Produce a verbatim copy of the data below that contains no pictures.

* * *

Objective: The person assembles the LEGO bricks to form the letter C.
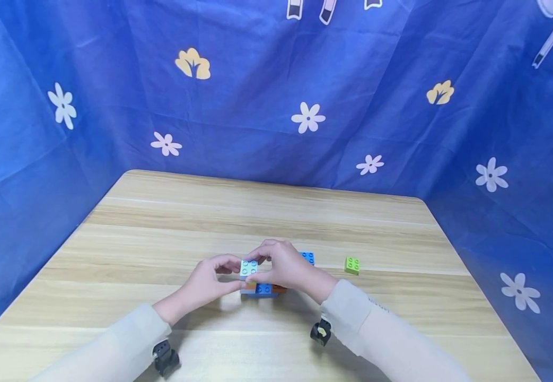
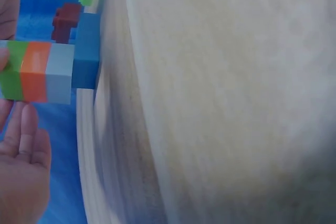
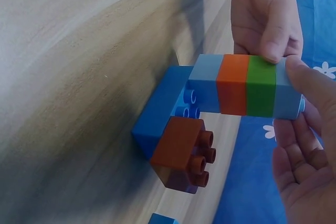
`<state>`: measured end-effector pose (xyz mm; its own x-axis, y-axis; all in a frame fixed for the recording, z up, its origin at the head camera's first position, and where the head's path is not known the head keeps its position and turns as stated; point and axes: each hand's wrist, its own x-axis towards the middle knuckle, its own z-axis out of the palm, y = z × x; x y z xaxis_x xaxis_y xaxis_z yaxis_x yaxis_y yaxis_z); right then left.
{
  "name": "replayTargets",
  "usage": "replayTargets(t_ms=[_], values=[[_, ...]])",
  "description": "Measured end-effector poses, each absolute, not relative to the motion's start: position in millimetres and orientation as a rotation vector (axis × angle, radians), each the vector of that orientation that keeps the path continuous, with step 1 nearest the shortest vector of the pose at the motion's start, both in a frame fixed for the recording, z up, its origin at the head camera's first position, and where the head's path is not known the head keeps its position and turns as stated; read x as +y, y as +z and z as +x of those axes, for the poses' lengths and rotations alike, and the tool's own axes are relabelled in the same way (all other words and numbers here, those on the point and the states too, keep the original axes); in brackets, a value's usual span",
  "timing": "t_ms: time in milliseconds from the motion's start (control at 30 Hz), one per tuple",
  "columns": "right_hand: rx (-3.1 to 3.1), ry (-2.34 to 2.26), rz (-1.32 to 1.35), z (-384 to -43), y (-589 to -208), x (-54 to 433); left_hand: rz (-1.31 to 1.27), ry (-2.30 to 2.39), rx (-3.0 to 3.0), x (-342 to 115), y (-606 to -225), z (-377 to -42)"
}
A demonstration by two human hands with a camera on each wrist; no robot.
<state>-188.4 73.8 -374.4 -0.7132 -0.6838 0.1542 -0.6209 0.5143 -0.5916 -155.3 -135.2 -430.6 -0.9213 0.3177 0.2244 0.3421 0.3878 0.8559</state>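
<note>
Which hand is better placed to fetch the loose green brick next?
Probably the right hand: the green brick lies to its right, while the left hand is across the tower.

Desk [image 1: 200, 212], pale wood grain, lower half of frame. Blue cloth [image 1: 243, 106], white flowers and yellow motifs, top and both sides.
Lower centre: brick stack [image 1: 249, 274], studded light blue brick [image 1: 249, 267] uppermost, orange brick [image 1: 247, 287] lower; left hand [image 1: 209, 277] and right hand [image 1: 282, 265] pinch it from either side. At its foot, blue brick [image 1: 264, 289] bearing brown brick [image 1: 279, 289].
Right of centre: second blue brick [image 1: 308, 258], partly hidden by the right hand; green brick [image 1: 352, 265], standing apart.
Bottom edge: two pale sleeves [image 1: 391, 334], each with a black wrist device [image 1: 321, 332].
</note>
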Motion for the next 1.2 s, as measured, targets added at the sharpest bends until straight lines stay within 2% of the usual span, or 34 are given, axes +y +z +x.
replayTargets(t_ms=[367,800,1200], values=[[2.647,-1.113,-1.129,-188,-385,76,-0.59,-1.735,-2.485,-134,-424,-151],[2.617,-1.35,-1.315,-187,-410,86,-0.657,-1.694,-2.459,-134,-431,-155],[2.713,-1.369,-1.181,-198,-422,118,-0.563,-1.757,-2.489,-133,-431,-153]])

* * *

Worked solution =
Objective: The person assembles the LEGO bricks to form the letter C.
`<state>`: measured end-effector pose (xyz mm; its own x-axis, y-axis; all in a frame fixed for the recording, z up, its origin at the head camera's first position, and where the head's path is not known the head keeps its position and turns as stated; point and axes: each hand's wrist, its own x-axis towards the middle knuckle, its own z-axis out of the palm, y = z × x; x y z xaxis_x xaxis_y xaxis_z yaxis_x yaxis_y yaxis_z); right then left.
{
  "name": "replayTargets",
  "usage": "replayTargets(t_ms=[_], values=[[_, ...]])",
  "description": "Measured end-effector poses, each absolute, not relative to the motion's start: position in millimetres and orientation as a rotation vector (axis × angle, radians), each the vector of that orientation that keeps the path continuous, with step 1 nearest the shortest vector of the pose at the motion's start, both in a frame fixed for the recording, z up, its origin at the head camera's first position, and where the head's path is not known the head keeps its position and turns as stated; read x as +y, y as +z and z as +x of those axes, for the poses' lengths and rotations alike, and the tool's own axes are relabelled in the same way (all other words and numbers here, those on the point and the states too, keep the original axes); in brackets, a value's usual span",
  "timing": "t_ms: time in milliseconds from the motion's start (control at 30 Hz), one per tuple",
  "columns": "right_hand: rx (-3.1 to 3.1), ry (-2.34 to 2.26), rz (-1.32 to 1.35), z (-384 to -43), y (-589 to -208), x (-54 to 433); left_hand: rz (-1.31 to 1.27), ry (-2.30 to 2.39), rx (-3.0 to 3.0), x (-342 to 115), y (-606 to -225), z (-377 to -42)"
}
A demonstration by two human hands with a camera on each wrist; no robot.
<state>-188.4 73.8 -374.4 -0.7132 -0.6838 0.1542 -0.6209 0.5143 -0.5916 -155.3 -135.2 -430.6 -0.9213 0.3177 0.2244 0.3421 0.3878 0.8559</state>
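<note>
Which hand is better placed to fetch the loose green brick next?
Probably the right hand: the green brick lies to its right, while the left hand is across the tower.

Desk [image 1: 200, 212], pale wood grain, lower half of frame. Blue cloth [image 1: 243, 106], white flowers and yellow motifs, top and both sides.
Lower centre: brick stack [image 1: 249, 274], studded light blue brick [image 1: 249, 267] uppermost, orange brick [image 1: 247, 287] lower; left hand [image 1: 209, 277] and right hand [image 1: 282, 265] pinch it from either side. At its foot, blue brick [image 1: 264, 289] bearing brown brick [image 1: 279, 289].
Right of centre: second blue brick [image 1: 308, 258], partly hidden by the right hand; green brick [image 1: 352, 265], standing apart.
Bottom edge: two pale sleeves [image 1: 391, 334], each with a black wrist device [image 1: 321, 332].
</note>
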Motion for the next 1.2 s, as measured, targets added at the sharpest bends until straight lines stay within 2% of the usual span, or 34 are given, axes +y +z +x.
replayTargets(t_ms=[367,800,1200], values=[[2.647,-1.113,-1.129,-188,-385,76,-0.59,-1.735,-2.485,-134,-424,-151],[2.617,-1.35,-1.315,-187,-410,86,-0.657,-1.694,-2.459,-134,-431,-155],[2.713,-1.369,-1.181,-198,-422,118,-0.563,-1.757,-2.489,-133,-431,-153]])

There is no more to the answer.